The Moscow Covered Bridge is a historic covered bridge located at Moscow, Indiana, a small unincorporated town in Rush County, Indiana. It is of Burr Arch construction, 334 feet (102 m) long in two spans over Big Flat Rock River in It is the third longest covered bridge in the state.

It was listed on the U.S. National Register of Historic Places in 1983, as part of a multiple property submission covering six bridges built by the Kennedy family firm.

==History==

The bridge was originally constructed in 1886 by Emmett L. Kennedy of the Kennedy family firm that was responsible for many of Indiana's covered bridges. The Moscow bridge came to be the defining characteristic of the small community of Moscow, even providing the theme of an annual community festival. It was a devastating loss to the community when on June 3, 2008, a tornado destroyed the bridge and dropped its remnants into the valley of the Big Flatrock River. A website was used to solicit donations for reconstruction.

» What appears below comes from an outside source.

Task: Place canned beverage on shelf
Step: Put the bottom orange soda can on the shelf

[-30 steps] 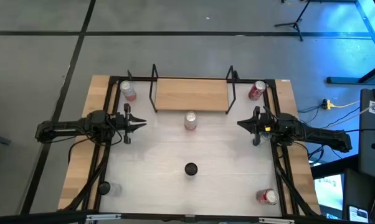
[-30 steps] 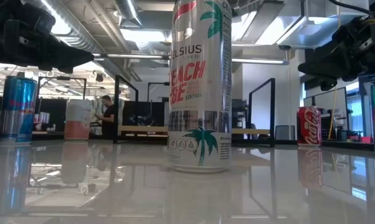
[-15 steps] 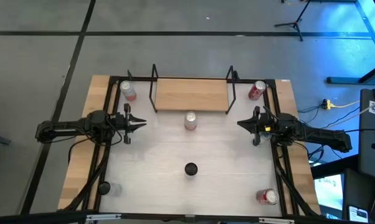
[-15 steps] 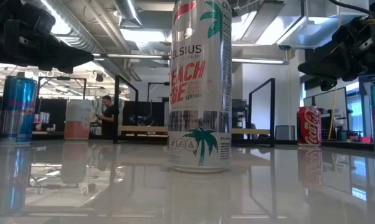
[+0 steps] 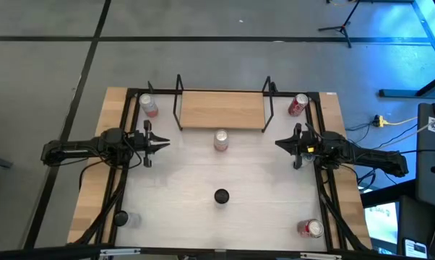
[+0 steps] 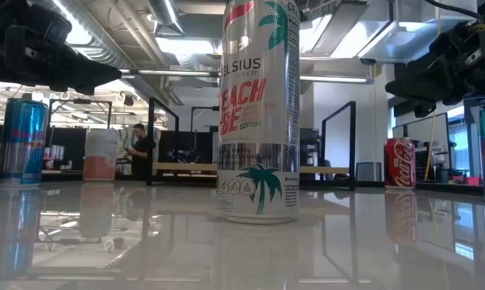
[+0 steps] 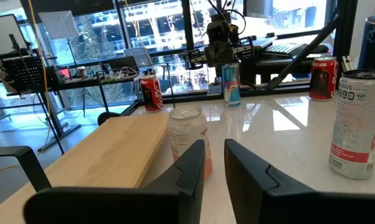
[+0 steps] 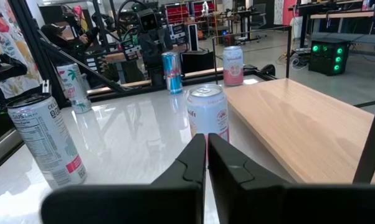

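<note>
The glossy white tabletop point(image 5: 261, 180), edged in pale wood, mirrors the cans and ceiling lights in the low view; beyond it lie a grey floor and, in the low view, an open workshop with exposed ducts and a person point(image 6: 138, 149) standing far behind. The shelf point(image 5: 221, 109), a flat rectangular board of light, matte wood with thin black rod uprights at both ends, sits at the table's far edge and carries nothing. Both dark arms hover level with the shelf's near edge: the left gripper point(image 5: 164, 142) off the shelf's left end, its fingers a narrow slit apart and holding nothing; the right gripper point(image 5: 279, 143) off the right end, fingers pressed together and empty. Just in front of the shelf stands a pink-and-white can point(image 5: 220, 139), upright. A tall silver cylindrical can point(image 6: 259, 113) with palm prints stands farther from the shelf, mid-table. A red can point(image 5: 298, 105) stands beside the shelf's right end, a pale pink can point(image 5: 148, 105) beside its left. Nothing has shifted since a second ago.
</note>
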Controlling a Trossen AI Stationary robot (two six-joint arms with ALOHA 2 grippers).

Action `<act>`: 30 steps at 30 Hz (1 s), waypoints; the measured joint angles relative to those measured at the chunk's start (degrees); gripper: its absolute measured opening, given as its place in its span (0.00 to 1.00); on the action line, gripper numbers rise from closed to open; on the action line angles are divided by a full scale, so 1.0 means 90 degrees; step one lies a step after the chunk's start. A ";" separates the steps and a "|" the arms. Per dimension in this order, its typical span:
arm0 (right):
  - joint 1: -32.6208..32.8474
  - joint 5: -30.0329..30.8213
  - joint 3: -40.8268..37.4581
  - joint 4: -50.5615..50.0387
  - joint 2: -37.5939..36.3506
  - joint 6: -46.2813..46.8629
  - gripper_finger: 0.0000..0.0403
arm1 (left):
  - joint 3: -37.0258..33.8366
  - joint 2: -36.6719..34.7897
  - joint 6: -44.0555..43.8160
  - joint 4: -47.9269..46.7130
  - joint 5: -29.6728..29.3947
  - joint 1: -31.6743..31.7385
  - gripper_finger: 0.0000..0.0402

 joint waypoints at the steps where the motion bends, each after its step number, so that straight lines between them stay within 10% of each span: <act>1: 0.0000 0.0000 0.0001 0.0016 0.0000 0.0000 0.04 | 0.0000 0.0000 -0.0002 0.0002 0.0000 0.0000 0.13; 16: 0.0000 0.0057 0.0002 0.0190 -0.0001 0.0377 0.04 | 0.0000 -0.0002 0.0801 0.0066 -0.0657 0.0000 0.13; 30: 0.0000 0.0170 0.0002 0.0758 0.0157 0.0406 0.04 | -0.0002 -0.0002 -0.0228 0.1916 0.0650 -0.0002 0.13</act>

Local and state officials soon decided to rebuild the bridge. State prison inmates were used to retrieve salvageable material from the old bridge from the river bed for reuse. The Dan Collom and Sons firm was hired to manage the reconstruction of the bridge which was dedicated and reopened in September 2010.

Per the MoscowBridge.Com website, the reconstructed bridge "consists of over 40% timbers from the old bridge. The new bridge is built as a E. L. Kennedy designed and engineered bridge. It has the same look as the bridge destroyed June 3, 2008."